**Task to carry out**
Go through the entries below and copy each line containing the word "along".

BEGIN Material shown

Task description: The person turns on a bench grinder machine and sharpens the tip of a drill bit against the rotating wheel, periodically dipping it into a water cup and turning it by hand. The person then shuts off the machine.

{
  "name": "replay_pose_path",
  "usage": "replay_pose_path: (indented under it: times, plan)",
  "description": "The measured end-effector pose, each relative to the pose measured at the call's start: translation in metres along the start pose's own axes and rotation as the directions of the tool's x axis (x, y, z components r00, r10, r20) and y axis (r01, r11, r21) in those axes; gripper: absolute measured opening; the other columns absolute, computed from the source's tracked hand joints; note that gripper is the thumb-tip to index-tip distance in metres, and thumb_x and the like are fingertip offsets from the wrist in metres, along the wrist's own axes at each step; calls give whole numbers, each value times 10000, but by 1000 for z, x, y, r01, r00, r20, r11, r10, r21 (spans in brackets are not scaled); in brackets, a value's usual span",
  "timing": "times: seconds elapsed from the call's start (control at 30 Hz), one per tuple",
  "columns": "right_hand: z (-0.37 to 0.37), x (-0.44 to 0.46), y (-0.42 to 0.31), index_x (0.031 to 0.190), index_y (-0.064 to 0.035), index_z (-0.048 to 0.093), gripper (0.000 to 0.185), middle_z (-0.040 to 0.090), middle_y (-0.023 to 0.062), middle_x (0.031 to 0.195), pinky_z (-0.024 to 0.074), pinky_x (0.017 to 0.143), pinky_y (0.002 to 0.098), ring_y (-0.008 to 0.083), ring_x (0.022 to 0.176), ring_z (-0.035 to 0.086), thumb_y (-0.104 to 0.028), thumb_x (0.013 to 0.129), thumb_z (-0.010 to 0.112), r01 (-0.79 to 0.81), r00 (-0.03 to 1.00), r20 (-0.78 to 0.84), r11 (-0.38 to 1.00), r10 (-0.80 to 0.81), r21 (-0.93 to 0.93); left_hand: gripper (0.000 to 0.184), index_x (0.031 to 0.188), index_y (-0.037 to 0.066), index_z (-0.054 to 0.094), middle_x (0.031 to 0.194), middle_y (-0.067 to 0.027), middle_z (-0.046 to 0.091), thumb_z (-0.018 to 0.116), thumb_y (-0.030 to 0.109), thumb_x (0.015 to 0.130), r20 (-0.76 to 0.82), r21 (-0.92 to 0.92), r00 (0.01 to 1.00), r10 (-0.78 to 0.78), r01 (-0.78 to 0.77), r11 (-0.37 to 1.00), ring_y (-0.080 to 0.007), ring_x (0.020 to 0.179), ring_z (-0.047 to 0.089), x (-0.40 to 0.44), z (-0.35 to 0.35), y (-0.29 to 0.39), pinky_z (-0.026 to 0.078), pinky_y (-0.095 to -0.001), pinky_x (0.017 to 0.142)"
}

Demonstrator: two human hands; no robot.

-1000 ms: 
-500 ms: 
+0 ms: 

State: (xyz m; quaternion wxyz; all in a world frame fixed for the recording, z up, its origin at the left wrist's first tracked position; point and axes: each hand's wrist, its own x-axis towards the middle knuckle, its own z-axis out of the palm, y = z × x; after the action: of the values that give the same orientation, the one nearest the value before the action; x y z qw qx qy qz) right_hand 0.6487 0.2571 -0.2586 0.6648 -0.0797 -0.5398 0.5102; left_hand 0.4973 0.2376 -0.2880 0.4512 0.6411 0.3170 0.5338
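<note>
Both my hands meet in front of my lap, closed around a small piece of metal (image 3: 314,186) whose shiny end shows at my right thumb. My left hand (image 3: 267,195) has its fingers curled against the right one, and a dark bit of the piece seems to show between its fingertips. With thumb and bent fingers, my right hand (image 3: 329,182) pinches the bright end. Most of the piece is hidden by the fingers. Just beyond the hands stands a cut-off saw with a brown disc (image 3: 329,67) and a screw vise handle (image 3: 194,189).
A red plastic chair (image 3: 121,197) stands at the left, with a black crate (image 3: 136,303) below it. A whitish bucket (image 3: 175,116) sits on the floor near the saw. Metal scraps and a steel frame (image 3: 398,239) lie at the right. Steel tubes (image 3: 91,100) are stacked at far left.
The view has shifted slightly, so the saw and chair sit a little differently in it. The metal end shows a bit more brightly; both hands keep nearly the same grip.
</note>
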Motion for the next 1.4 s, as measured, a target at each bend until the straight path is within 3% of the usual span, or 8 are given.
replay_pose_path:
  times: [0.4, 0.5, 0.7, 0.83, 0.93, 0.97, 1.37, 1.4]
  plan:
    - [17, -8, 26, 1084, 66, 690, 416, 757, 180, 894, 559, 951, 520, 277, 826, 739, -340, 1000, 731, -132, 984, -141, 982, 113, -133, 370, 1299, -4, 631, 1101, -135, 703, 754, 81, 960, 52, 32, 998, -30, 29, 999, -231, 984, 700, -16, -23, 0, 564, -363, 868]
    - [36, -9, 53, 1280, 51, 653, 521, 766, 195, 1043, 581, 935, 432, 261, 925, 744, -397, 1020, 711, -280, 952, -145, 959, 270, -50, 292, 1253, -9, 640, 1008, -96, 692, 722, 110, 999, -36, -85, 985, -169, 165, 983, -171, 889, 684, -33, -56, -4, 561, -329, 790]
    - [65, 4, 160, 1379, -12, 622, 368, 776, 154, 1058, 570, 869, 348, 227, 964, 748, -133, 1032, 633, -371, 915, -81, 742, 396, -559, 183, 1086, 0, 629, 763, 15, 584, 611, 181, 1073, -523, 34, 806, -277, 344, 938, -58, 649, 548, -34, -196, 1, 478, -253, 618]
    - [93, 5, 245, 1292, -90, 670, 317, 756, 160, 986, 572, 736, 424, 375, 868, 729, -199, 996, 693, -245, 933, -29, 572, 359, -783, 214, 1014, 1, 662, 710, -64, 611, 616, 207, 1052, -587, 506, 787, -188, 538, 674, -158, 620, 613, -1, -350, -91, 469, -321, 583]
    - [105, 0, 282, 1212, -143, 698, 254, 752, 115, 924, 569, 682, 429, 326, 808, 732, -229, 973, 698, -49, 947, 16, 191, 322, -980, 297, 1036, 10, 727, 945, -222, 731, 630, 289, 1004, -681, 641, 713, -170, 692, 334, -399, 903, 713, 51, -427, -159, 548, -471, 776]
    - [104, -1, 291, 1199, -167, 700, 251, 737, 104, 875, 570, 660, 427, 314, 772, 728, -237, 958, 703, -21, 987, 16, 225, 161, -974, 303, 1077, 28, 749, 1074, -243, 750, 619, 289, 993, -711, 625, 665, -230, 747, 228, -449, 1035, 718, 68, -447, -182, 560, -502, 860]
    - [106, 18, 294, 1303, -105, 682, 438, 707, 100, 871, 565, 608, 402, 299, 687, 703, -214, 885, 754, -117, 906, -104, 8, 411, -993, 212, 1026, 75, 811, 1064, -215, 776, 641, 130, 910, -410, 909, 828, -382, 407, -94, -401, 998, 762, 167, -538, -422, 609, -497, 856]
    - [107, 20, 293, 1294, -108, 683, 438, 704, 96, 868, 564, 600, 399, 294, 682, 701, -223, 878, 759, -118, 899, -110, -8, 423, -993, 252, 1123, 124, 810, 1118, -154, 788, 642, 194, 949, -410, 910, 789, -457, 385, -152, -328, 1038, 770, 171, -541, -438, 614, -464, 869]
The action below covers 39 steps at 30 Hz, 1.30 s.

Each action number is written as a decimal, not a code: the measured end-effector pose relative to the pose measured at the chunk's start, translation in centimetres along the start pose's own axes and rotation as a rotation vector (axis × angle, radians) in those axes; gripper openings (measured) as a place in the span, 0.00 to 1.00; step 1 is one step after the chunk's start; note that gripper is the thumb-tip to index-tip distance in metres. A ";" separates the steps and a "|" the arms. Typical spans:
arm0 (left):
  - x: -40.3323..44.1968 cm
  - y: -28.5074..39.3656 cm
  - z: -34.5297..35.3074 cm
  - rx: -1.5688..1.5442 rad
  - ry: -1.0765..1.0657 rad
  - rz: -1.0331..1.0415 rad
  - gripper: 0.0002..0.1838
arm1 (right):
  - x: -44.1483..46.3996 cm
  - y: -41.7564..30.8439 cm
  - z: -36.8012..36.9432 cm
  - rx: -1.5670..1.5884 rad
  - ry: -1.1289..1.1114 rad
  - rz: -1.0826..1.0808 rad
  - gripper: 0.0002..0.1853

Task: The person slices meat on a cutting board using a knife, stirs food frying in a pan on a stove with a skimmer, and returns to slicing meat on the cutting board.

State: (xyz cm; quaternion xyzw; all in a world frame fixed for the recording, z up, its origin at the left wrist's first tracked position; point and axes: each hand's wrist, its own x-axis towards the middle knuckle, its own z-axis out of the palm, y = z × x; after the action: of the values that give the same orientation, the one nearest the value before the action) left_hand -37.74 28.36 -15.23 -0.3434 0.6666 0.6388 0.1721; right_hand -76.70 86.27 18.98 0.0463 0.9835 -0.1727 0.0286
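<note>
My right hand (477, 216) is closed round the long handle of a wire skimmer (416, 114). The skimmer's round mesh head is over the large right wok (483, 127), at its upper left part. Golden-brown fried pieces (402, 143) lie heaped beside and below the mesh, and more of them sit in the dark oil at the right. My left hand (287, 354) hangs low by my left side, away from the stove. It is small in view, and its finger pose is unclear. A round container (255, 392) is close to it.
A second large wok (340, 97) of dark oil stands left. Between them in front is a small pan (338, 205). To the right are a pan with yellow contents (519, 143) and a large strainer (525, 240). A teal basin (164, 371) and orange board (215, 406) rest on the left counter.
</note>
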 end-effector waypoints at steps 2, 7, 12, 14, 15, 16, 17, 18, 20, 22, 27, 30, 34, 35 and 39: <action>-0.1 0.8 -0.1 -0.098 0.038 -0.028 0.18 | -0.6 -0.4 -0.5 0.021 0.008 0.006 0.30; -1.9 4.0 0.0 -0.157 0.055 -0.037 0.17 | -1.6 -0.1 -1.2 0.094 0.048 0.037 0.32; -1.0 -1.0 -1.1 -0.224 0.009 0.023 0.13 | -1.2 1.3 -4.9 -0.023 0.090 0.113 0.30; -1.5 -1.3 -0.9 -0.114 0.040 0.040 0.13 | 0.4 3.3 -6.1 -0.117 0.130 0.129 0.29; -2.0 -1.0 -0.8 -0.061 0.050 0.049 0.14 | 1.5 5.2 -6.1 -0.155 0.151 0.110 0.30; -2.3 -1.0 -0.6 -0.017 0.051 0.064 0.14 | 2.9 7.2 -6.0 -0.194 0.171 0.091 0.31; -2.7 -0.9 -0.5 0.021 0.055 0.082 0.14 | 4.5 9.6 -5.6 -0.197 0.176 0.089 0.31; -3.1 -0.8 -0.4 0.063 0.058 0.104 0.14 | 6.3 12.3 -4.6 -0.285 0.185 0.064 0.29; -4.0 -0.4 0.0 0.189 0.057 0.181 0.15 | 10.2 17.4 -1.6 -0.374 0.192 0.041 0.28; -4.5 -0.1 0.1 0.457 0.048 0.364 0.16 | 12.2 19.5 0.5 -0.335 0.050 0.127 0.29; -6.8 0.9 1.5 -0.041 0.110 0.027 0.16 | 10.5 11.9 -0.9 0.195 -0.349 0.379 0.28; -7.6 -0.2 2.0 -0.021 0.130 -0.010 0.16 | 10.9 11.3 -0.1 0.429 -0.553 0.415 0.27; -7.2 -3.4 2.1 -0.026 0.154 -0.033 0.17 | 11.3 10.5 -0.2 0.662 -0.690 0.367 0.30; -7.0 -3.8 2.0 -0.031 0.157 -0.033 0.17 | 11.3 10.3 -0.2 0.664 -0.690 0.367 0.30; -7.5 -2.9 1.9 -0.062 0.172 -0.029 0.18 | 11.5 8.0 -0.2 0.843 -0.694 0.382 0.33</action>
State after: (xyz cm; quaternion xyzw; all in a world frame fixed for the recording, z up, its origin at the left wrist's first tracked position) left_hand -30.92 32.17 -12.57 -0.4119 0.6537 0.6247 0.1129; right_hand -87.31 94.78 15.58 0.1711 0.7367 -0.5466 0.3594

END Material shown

**Output below**
  "description": "The measured end-effector pose, each relative to the pose measured at the call's start: translation in metres along the start pose's own axes and rotation as the directions of the tool's x axis (x, y, z components r00, r10, r20) and y axis (r01, r11, r21) in those axes; gripper: absolute measured opening; the other columns absolute, computed from the source's tracked hand joints; note that gripper is the thumb-tip to index-tip distance in metres, and thumb_x and the like are fingertip offsets from the wrist in metres, along the wrist's own axes at each step; calls give whole numbers, each value times 10000, but by 1000 for z, x, y, r01, r00, r20, r11, r10, r21 (spans in brackets are not scaled); in brackets, a value's usual span",
Each action number is written as a decimal, not a code: the measured end-effector pose relative to the pose measured at the chunk's start, translation in centimetres along the start pose's own axes and rotation as a rotation vector (axis × angle, radians) in those axes; gripper openings (measured) as a place in the span, 0.00 to 1.00; step 1 is one step after the chunk's start; note that gripper is the thumb-tip to index-tip distance in metres. A ";" separates the steps and a "|" the arms. Typical spans:

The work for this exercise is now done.